Problem statement →
All of the data is to be copied without a single change.

(Material to process begins)

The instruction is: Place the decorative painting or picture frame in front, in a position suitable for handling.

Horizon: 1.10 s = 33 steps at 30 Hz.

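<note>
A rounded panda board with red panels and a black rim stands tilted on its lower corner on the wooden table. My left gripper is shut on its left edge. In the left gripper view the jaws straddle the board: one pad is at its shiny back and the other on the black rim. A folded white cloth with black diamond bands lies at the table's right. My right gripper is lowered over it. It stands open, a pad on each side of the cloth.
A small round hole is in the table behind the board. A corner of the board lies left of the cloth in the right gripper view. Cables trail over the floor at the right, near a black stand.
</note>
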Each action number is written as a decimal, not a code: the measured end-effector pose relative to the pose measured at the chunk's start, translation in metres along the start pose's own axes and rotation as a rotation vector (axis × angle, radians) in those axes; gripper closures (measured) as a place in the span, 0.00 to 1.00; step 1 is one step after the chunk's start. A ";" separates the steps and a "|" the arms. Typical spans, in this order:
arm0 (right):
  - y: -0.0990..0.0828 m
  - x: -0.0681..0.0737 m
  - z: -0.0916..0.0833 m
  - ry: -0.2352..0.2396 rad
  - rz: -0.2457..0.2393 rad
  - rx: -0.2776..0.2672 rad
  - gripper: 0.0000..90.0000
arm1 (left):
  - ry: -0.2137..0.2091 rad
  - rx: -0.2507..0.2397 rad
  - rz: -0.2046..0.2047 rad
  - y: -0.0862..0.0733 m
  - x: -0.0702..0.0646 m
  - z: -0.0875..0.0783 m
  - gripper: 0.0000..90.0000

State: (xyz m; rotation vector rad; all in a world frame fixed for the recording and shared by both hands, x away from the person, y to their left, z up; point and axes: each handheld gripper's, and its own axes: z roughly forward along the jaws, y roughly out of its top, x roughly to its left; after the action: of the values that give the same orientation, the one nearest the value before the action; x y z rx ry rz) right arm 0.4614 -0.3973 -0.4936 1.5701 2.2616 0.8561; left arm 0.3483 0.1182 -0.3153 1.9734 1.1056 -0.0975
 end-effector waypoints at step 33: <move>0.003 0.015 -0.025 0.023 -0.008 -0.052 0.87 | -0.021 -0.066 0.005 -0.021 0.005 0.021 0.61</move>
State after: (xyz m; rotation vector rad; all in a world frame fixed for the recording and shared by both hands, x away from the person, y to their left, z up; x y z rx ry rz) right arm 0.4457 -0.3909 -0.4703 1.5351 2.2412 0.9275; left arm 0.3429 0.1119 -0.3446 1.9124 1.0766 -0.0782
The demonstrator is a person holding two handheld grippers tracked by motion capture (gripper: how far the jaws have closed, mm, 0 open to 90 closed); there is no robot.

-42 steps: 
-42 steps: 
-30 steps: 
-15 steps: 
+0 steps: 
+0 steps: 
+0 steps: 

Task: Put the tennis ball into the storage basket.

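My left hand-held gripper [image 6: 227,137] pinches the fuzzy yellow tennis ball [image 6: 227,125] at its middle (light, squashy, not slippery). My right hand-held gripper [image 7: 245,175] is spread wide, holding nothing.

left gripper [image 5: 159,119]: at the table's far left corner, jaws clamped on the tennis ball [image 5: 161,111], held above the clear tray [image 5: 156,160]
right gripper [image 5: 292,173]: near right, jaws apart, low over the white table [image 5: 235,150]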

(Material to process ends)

Problem solution →
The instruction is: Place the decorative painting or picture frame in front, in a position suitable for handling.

Horizon: 1.10 s = 33 steps at 30 Hz.

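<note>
A rounded panda board with red panels and a black rim stands tilted on its lower corner on the wooden table. My left gripper is shut on its left edge. In the left gripper view the jaws straddle the board: one pad is at its shiny back and the other on the black rim. A folded white cloth with black diamond bands lies at the table's right. My right gripper is lowered over it. It stands open, a pad on each side of the cloth.
A small round hole is in the table behind the board. A corner of the board lies left of the cloth in the right gripper view. Cables trail over the floor at the right, near a black stand.
</note>
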Each action number is written as a decimal, not a code: the measured end-effector pose relative to the pose measured at the chunk's start, translation in metres along the start pose's own axes and rotation as a rotation vector (axis × angle, radians) in those axes; gripper closures (measured) as a place in the span, 0.00 to 1.00; step 1 is one step after the chunk's start. A ";" separates the steps and a "|" the arms. Typical spans, in this order:
arm0 (right):
  - y: -0.0990..0.0828 m
  - x: -0.0681..0.0737 m
  - z: -0.0916..0.0833 m
  - ry: -0.2352..0.2396 rad
  - rz: -0.2457..0.2393 rad
  - rx: -0.2776..0.2672 rad
  - gripper: 0.0000..90.0000
arm1 (left):
  - ry: -0.2137..0.2091 rad
  - rx: -0.2507..0.2397 rad
  - rz: -0.2046..0.2047 rad
  - y: -0.0862..0.0733 m
  - x: -0.0702..0.0646 m
  - z: -0.0875..0.0783 m
  - gripper: 0.0000..90.0000

State: (xyz m; rotation vector rad; all in a world frame fixed for the recording and shared by both hands, x away from the person, y to their left, z up; point and axes: each handheld gripper's, and its own axes: z roughly forward along the jaws, y roughly out of its top, x roughly to its left; after the action: of the values that give the same orientation, the one nearest the value before the action; x y z rx ry rz) right arm 0.4614 -0.3973 -0.4936 1.5701 2.2616 0.8561; left arm 0.3483 0.1182 -0.3153 1.9734 1.1056 -0.0975
 end-effector waypoints at step 33: <move>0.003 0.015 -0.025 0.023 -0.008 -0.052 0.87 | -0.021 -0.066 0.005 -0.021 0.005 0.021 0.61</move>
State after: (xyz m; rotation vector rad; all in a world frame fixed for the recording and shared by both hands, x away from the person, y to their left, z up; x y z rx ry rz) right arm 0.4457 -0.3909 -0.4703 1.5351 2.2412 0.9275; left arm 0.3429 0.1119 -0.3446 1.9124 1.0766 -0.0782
The demonstrator is a person holding two handheld grippers tracked by motion capture (gripper: how far the jaws have closed, mm, 0 open to 90 closed); there is no robot.

-42 steps: 
-42 steps: 
-30 steps: 
-15 steps: 
+0 steps: 
+0 steps: 
+0 steps: 

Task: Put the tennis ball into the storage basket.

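My left hand-held gripper [image 6: 227,137] pinches the fuzzy yellow tennis ball [image 6: 227,125] at its middle (light, squashy, not slippery). My right hand-held gripper [image 7: 245,175] is spread wide, holding nothing.

left gripper [image 5: 159,119]: at the table's far left corner, jaws clamped on the tennis ball [image 5: 161,111], held above the clear tray [image 5: 156,160]
right gripper [image 5: 292,173]: near right, jaws apart, low over the white table [image 5: 235,150]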

No more work is needed for this exercise.